## Problem requirements
Please repeat the lines below, exactly and only, from the one that holds "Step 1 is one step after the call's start" through the one that holds "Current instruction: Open".

## Information supplied

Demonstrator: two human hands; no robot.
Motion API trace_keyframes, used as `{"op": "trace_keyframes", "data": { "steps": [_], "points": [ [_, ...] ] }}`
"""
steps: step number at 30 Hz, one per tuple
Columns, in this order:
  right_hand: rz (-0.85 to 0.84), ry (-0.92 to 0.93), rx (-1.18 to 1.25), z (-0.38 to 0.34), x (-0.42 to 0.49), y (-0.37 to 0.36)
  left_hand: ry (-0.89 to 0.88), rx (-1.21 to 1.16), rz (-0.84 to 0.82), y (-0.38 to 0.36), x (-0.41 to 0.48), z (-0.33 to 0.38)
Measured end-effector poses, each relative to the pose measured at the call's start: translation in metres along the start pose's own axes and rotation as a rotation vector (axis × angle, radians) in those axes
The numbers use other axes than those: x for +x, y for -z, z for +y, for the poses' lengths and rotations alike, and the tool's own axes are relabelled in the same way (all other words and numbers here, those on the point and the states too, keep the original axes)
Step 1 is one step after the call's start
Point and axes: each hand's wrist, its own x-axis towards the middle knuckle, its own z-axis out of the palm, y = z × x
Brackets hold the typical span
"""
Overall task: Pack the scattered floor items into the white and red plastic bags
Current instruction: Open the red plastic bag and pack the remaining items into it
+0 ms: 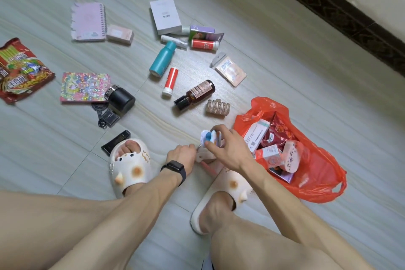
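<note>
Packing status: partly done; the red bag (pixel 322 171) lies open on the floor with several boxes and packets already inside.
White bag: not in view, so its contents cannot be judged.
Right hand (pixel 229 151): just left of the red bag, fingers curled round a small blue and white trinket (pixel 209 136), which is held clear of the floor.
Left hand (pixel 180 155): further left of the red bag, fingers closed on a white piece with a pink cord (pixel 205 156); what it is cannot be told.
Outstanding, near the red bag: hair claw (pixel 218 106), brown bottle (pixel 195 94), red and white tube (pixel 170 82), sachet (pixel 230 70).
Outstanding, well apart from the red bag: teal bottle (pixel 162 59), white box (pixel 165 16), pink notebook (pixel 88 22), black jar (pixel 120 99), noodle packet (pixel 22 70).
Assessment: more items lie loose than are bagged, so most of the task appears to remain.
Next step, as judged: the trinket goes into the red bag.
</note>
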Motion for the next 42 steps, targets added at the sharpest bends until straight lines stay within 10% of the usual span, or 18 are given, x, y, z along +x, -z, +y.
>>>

## Your response
Step 1 is one step after the call's start
Point and axes: each hand's wrist, its own x-axis towards the middle knuckle, its own z-axis out of the palm, y = z × x
Brackets hold the typical span
"""
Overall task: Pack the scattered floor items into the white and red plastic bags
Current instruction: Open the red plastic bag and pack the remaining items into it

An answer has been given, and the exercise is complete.